Authors Uslu HI, Dölle AR, Dullemen HM, Aktas H, Kolkman JJ, Venneman NG

Received 10 October 2018

Accepted for publication 9 July 2019

Published 14 August 2019 Volume 2019:12 Pages 385—390


Checked for plagiarism Yes

Review by Single anonymous peer review

Peer reviewer comments 2

Editor who approved publication: Dr Anastasios Koulaouzidis

HI Uslu,1,2 AR Dölle,1 HM Dullemen,2 H Aktas,3 JJ Kolkman,1,2 NG Venneman1

1Department of Gastroenterology and Hepatology, Medisch Spectrum Twente, Enschede, The Netherlands; 2Department of Gastroenterology and Hepatology, University Medical Center Groningen (UMCG), Groningen, The Netherlands; 3Department of Gastroenterology and Hepatology, Ziekenhuisgroep Twente (ZGT), Almelo, The Netherlands

Background: The diagnosis of pancreatic adenocarcinoma and chronic pancreatitis often rely on expensive and invasive diagnostic approaches, which are not always discriminative since patients with chronic pancreatitis and pancreatic adenocarcinoma may present with similar symptoms. Volatile organic compounds (VOCs) in expired breath, could be used as a non-invasive diagnostic biological marker for detection of pancreatic pathology. Detection and discrimination of pancreatic pathology with an electronic nose has not yet been reported.
Purpose: The objective of this pilot study was to determine the diagnostic potential of an electronic nose to identify pancreatic adenocarcinoma and chronic pancreatitis by analyzing volatile organic compoundg (VOC) profiles in exhaled air.
Patients and methods: In a multicenter study, the exhaled air of 56 chronic pancreatitis patients, 29 pancreatic adenocarcinoma patients, and 74 disease controls were analyzed using an electronic nose based on 3 metal oxide sensors (MOS). The measurements were evaluated utilizing an artificial neural network.
Results: VOC profiles of chronic pancreatitis patients could be discriminated from disease controls with an accuracy of 0.87 (AUC 0.95, sensitivity 80%, specificity 92%). Also, VOC profiles of patients with pancreatic adenocarcinoma differed from disease controls with an accuracy of 0.83 (AUC 0.87, sensitivity 83%, specificity 82%).

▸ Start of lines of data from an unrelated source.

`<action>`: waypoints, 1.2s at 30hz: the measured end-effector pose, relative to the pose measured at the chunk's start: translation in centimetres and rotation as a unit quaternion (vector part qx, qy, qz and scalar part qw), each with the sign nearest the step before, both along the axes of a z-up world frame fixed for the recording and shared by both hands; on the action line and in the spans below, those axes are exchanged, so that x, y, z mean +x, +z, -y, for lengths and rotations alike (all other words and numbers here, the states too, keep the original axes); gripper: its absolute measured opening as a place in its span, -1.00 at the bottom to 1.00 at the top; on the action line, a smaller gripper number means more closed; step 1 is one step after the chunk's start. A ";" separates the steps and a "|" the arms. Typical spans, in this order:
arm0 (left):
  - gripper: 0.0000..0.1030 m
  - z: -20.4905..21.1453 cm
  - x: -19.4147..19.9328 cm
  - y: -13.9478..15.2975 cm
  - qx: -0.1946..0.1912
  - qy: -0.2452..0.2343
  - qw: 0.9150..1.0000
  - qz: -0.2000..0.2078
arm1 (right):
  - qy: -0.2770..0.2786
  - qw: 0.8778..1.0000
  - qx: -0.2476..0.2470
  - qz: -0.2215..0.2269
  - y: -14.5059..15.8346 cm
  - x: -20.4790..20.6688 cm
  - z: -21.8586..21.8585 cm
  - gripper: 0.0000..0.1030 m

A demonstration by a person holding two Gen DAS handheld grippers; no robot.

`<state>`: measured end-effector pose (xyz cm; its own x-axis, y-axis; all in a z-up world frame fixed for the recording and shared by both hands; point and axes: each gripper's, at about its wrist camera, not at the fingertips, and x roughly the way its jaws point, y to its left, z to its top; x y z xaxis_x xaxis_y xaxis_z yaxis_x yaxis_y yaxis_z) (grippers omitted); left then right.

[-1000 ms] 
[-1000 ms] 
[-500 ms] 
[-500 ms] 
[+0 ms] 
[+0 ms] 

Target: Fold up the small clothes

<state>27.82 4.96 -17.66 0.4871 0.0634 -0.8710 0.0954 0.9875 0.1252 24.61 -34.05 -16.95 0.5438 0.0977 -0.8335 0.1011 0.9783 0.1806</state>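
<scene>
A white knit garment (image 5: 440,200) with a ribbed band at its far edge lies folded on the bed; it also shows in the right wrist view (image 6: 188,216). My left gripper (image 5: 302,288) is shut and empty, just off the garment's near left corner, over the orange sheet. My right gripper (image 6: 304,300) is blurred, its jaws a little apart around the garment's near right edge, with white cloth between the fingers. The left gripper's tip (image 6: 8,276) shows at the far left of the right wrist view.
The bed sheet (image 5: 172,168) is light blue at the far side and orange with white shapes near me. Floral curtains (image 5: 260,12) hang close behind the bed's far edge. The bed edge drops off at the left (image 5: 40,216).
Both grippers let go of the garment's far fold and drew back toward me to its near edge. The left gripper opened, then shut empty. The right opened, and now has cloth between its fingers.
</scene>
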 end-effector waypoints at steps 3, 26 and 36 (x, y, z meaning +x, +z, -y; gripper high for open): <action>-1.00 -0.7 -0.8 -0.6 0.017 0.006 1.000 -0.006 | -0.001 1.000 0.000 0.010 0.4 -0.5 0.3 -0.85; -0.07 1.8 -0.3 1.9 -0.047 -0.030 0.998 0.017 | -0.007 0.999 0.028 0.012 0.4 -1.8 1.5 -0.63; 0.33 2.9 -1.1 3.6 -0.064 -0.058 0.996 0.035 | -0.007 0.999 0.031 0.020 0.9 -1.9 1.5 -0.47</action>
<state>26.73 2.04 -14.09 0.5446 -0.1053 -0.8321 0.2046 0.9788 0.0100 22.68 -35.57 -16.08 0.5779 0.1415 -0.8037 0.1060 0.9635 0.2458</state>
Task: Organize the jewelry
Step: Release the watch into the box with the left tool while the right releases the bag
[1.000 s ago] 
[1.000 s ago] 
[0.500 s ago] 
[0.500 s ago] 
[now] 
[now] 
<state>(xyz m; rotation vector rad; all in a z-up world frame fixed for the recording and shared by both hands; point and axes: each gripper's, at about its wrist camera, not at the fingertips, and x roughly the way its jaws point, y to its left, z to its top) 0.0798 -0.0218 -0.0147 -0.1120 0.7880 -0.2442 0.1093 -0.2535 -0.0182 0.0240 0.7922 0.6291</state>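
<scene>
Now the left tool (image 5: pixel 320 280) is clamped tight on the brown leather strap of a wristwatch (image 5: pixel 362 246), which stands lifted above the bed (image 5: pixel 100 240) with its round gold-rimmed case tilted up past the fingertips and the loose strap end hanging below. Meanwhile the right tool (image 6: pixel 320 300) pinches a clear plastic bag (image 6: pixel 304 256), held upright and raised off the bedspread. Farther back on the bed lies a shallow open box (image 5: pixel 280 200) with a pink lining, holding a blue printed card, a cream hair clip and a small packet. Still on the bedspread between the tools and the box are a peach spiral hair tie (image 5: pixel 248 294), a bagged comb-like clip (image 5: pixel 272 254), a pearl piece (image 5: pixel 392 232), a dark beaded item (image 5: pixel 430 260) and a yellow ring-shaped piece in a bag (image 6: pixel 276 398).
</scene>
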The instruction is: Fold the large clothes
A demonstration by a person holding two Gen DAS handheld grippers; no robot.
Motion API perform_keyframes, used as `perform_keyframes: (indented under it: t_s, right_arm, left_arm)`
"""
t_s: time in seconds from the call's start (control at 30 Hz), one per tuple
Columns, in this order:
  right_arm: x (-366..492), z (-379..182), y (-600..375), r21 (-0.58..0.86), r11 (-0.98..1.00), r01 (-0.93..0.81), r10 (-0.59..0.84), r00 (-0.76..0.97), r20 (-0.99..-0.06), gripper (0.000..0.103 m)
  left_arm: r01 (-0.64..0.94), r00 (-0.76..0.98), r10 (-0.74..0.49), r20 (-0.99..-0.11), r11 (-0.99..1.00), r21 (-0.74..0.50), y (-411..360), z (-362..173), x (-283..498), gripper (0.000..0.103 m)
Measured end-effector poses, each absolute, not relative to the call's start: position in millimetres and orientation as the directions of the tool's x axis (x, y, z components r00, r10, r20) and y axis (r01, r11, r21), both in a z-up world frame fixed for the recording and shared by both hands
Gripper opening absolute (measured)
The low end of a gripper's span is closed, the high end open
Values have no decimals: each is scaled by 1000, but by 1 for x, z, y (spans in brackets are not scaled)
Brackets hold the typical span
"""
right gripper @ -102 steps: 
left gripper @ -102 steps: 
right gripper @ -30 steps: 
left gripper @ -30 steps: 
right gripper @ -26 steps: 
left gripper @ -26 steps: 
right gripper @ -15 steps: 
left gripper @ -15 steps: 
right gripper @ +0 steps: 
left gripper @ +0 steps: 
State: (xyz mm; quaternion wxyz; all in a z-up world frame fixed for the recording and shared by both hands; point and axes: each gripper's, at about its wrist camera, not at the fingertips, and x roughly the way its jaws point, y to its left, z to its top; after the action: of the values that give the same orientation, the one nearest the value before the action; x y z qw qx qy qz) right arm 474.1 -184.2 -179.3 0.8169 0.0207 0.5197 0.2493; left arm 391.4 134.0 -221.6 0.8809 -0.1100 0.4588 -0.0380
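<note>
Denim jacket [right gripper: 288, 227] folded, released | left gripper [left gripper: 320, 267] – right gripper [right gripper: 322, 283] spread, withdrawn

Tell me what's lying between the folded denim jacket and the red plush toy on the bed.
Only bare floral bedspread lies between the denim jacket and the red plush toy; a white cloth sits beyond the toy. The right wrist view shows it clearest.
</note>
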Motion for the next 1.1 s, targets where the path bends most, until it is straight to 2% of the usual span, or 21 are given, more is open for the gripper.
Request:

Discrimination between chronic pancreatitis and pancreatic adenocarcinoma showed an accuracy of 0.75 (AUC 0.83, sensitivity 83%, specificity 71%).
Conclusion: An electronic nose may be a valuable diagnostic tool in diagnosis of pancreatic adenocarcinoma and chronic pancreatitis. The current study shows the potential of an electronic nose for discriminating between chronic pancreatitis, pancreatic adenocarcinoma and healthy controls. The results from this proof-of-concept study warrant external validation in larger cohorts.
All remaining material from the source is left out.